• _Task instructions_
Please quote exactly the lines below from the line containing "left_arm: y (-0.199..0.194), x" to the line containing "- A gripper", both lines included, and nothing else.

• _Provided entries_
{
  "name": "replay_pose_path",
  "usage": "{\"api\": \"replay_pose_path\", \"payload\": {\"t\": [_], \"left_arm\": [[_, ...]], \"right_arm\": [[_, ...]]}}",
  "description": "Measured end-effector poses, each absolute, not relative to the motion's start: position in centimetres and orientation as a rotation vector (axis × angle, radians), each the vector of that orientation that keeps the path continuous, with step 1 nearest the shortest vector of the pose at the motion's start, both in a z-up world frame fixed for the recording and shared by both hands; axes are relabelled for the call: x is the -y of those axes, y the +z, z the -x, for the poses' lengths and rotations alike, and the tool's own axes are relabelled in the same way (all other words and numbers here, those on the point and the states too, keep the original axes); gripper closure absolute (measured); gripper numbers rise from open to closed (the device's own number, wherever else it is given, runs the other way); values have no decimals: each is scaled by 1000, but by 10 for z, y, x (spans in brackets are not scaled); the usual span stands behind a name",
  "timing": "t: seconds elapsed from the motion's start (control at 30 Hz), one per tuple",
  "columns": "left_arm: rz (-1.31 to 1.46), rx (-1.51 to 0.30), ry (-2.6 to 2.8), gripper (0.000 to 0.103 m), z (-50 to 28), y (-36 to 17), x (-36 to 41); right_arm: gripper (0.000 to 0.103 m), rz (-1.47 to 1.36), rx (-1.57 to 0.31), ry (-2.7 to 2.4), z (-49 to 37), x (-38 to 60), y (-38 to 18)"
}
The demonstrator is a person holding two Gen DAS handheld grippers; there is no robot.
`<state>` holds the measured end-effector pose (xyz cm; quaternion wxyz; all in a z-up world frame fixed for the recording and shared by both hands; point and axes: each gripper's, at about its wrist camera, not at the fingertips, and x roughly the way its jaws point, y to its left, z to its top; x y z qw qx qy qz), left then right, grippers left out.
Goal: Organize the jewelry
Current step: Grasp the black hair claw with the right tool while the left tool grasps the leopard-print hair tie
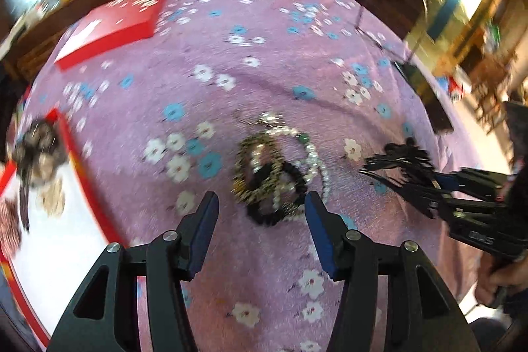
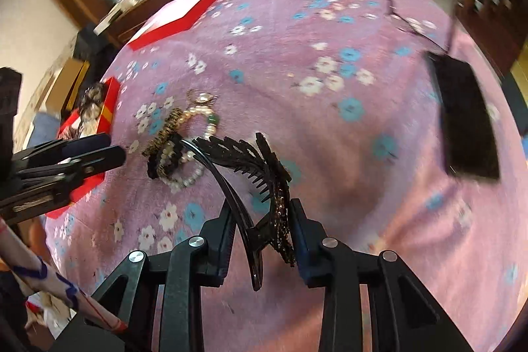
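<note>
While both grippers tilt steeply down over the table's pink flowered cloth [image 1: 264, 61], the pictures are streaked with blur. At the left edge sits the open red box [image 1: 77, 167], white inside, with dark and patterned hair pieces [image 1: 36, 154] heaped at its far corner. The left gripper [image 1: 260, 200] hangs with its jaws apart and nothing between the pads, just short of the bracelet pile [image 1: 275, 167]: pearl strands, a gold-and-black ring and a black beaded ring, tangled near the table's middle. Right of the pile, the right gripper [image 2: 260, 213] is clamped on a bunch of black hair clips [image 2: 250, 174], their comb teeth and a glittered strip fanning out past the fingertips.

Only the left wrist view shows the box's white interior and the hand [image 1: 495, 279] gripping the right tool. Only the right wrist view shows the clips pinched between the pads, and a flat black case [image 2: 468, 117] near the right edge. Both views show the red lid [image 2: 178, 15] at the far left corner.
</note>
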<state>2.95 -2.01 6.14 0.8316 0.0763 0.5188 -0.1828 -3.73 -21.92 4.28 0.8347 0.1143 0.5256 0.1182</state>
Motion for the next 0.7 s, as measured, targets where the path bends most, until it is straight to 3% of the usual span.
{"api": "replay_pose_path", "payload": {"t": [0.17,0.23,0.3,0.7], "left_arm": [[-245,-1106,-390,56,-43,45,43],[-246,-1129,-396,82,-50,37,46],[-233,-1149,-389,94,-56,31,47],[-54,-1100,-393,100,-34,65,11]], "right_arm": [[69,-301,-1103,229,55,235,48],[69,-325,-1104,224,61,241,49],[69,-334,-1108,222,66,245,49],[69,-360,-1086,251,71,243,62]]}}
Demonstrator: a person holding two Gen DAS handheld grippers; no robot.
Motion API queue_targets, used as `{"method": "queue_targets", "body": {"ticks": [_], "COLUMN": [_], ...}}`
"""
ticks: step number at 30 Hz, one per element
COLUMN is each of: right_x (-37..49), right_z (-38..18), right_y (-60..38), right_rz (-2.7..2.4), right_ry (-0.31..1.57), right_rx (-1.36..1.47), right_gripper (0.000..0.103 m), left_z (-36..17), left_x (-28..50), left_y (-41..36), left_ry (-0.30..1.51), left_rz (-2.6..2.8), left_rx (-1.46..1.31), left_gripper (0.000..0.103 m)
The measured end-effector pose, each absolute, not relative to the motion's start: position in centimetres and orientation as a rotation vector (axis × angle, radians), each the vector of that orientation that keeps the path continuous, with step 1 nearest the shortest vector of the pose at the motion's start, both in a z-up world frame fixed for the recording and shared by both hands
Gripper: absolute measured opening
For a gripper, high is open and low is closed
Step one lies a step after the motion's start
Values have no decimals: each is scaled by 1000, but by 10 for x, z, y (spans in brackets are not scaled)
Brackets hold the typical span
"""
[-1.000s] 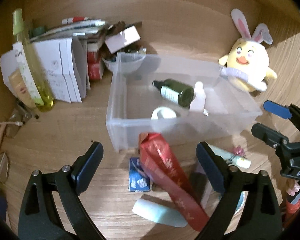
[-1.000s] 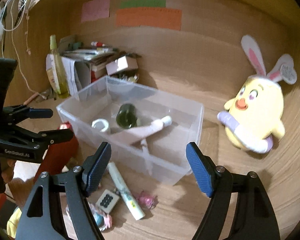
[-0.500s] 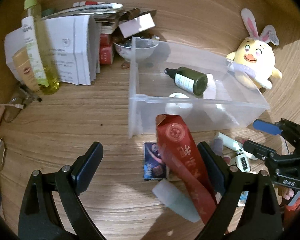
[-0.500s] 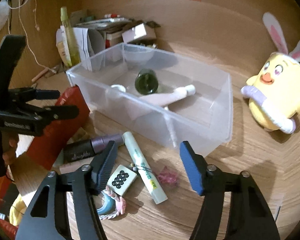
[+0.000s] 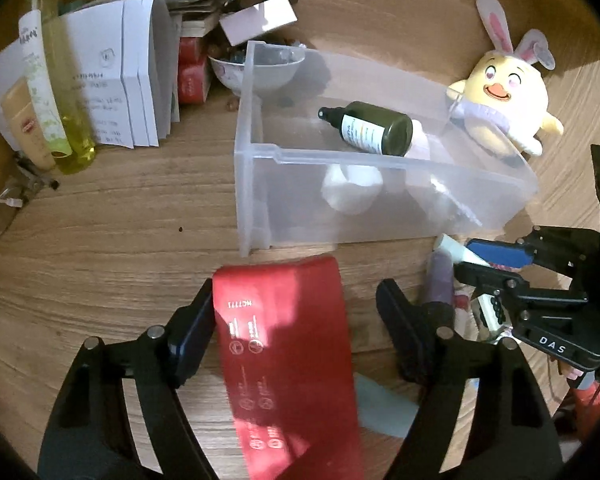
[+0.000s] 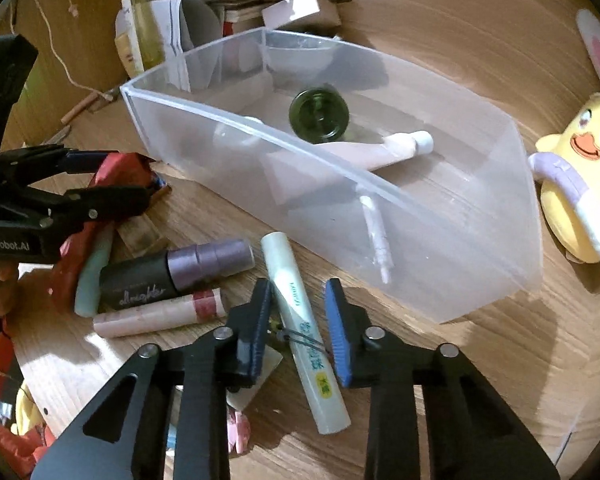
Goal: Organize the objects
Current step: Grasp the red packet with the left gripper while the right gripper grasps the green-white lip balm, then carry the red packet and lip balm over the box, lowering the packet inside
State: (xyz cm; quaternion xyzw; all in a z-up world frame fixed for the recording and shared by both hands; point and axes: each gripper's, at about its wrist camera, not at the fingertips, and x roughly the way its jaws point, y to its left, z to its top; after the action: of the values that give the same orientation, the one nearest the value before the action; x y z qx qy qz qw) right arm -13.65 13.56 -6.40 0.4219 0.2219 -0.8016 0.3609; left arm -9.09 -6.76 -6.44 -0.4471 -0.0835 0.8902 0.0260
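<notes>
- Between the fingers of the right gripper (image 6: 298, 328) lies a pale green tube (image 6: 303, 332) flat on the wooden desk (image 6: 440, 392); the jaws are closing around it, far narrower than a second ago, and a thin gap shows on each side, so the pads do not yet press it.
- Between the fingers of the left gripper (image 5: 292, 322) stands a red packet (image 5: 284, 356), which a second ago lay further ahead on the desk; the jaws are closing, the left pad sits against the packet's edge while the right pad stands clear of it.
- Both views sit nearer the desk than a second ago, and the clutter fills more of each view.
- Just left of the tube lie a dark tube with a purple cap (image 6: 172, 274), a pink tube (image 6: 160, 314) and a mint-coloured stick (image 6: 94, 272), close together.
- Beyond them stands a clear plastic bin (image 6: 420, 216) holding a dark green bottle (image 6: 319, 115) on its side, a pale pink tube (image 6: 388, 150) touching it, and a white round item (image 5: 350, 190) seen only blurred through the wall.
- A white bowl (image 5: 256, 74) sits behind the bin's far corner; its contents are too dark to name.
- A yellow plush chick (image 5: 504, 104) with rabbit ears rests beside the bin, cut off at the edge of the right view.
- Small items under the right gripper's left finger are mostly hidden.
</notes>
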Motion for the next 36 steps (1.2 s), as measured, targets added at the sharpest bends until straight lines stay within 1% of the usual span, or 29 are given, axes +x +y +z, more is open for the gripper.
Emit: {"method": "queue_targets", "body": {"ticks": [6,7,8,10,11,19,36], "right_x": [-131,-130,-127,-126,-125,-117,-110], "right_z": [-65,-65,-64,-61,-59,-33,25], "right_y": [129,129,130,132,134,150,180], "right_rz": [-2071,-2076,-2086,-2098,-2102,-2156,-2266], "right_ry": [606,610,614,605,594,513,318], "right_rx": [1047,1039,1026,1009,1002,920,764], "right_gripper": [16,15,14,14,14,14,14], "left_z": [-68,-67,-66,-65,-64,-44,28], "left_x": [-88,-85,-84,-81,-80,-69,-56], "left_y": [-69,-70,-70,-72,-73,-75,-64], "left_ry": [-218,-220,-218,-227,-249,-297,-298], "left_rz": [2762,2768,2773,2773,2766,2818,2931], "left_rx": [-1423,-1409,-1402,-1395,-1392,-1306,-988], "left_gripper": [79,74,66,56,55,54,54]}}
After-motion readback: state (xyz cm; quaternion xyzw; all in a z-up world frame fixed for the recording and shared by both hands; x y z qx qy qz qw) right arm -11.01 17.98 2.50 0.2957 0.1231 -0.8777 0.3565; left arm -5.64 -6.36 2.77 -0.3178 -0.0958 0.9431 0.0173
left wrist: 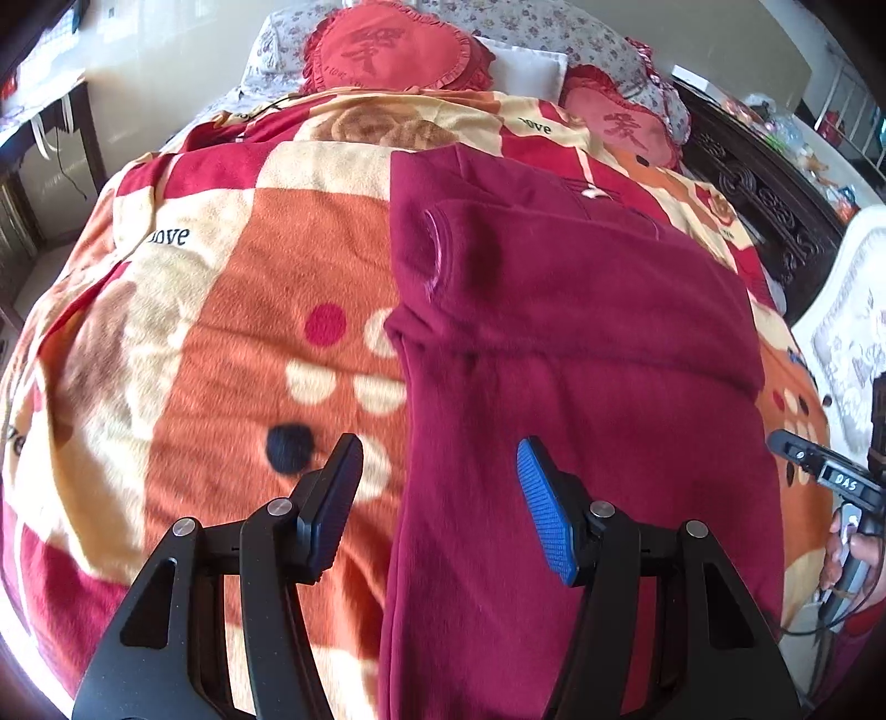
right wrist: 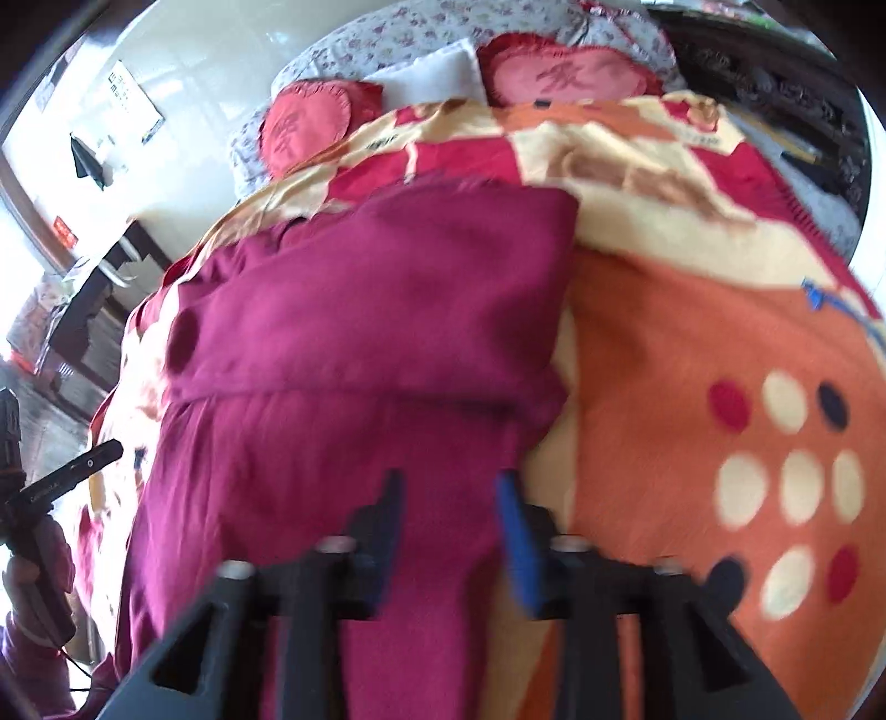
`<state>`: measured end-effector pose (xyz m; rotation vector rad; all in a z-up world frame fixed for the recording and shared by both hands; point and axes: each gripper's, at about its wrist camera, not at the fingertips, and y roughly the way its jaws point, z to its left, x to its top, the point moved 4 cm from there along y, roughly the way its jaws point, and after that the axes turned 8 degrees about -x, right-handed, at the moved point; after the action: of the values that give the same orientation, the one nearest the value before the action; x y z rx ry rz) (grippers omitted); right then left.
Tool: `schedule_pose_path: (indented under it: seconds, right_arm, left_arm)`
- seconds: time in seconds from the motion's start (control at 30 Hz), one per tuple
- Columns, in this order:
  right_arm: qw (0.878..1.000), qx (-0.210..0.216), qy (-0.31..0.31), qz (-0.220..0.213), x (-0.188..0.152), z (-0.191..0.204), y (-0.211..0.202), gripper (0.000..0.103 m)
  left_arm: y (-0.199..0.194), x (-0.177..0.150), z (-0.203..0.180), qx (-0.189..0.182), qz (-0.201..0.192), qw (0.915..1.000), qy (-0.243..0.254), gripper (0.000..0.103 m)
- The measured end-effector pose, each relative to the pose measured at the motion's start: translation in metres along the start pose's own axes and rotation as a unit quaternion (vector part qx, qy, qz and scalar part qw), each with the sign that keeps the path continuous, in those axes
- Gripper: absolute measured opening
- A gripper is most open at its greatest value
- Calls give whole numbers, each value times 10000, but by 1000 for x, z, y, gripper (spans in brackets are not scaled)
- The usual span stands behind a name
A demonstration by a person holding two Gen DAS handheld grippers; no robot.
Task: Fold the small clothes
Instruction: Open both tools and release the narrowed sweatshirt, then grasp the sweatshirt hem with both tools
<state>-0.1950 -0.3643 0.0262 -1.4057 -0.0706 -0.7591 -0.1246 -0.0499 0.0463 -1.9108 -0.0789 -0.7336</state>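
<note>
The left tool (left wrist: 440,487) stands wide open above the near edge of the maroon garment (left wrist: 576,343), gripping nothing: its left finger hangs over the blanket (left wrist: 183,354), its blue-padded right finger (left wrist: 545,520) over the cloth. The right tool (right wrist: 451,526) is blurred, its jaws partly open with a gap between them, over the near part of the same garment (right wrist: 360,332); I cannot tell whether the fingers touch the cloth. The garment lies flat on the bed, partly folded, its upper part doubled over into a thicker block toward 12 o'clock from both tools. Under it spreads a fleece blanket in orange, red and cream with round dots. Two red heart-shaped cushions (left wrist: 387,52) sit at the head of the bed near 12 o'clock, on floral pillows (left wrist: 554,27). A dark carved headboard (left wrist: 764,199) stands at 2 o'clock in the left wrist view.
</note>
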Motion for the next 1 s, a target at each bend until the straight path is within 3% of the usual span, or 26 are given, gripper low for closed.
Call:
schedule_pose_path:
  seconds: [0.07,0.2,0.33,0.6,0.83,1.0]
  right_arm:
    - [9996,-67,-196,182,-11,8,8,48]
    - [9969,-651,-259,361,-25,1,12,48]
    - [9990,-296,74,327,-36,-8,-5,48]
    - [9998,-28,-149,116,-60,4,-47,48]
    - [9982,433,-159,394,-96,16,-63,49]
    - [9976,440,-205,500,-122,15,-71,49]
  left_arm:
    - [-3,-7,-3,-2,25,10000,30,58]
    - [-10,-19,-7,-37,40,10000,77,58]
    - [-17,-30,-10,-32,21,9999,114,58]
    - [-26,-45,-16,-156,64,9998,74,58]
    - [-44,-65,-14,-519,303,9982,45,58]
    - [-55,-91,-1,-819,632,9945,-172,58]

• _Your response_
  left_arm: y (-0.199..0.194), x (-0.177..0.150), z (-0.203..0.180), qx (-0.189..0.182), qz (-0.201..0.192), qw (0.915..1.000), qy (-0.243..0.254), gripper (0.000..0.103 m)
- The measured end-effector pose, each relative to the pose measured at the motion's start: translation in metres along the start pose's own axes and rotation as a unit quaternion (vector part qx, qy, qz and scalar part qw), each with the sign that keeps the path continuous, in those axes
- Gripper: absolute measured opening
- A gripper is most open at its greatest value

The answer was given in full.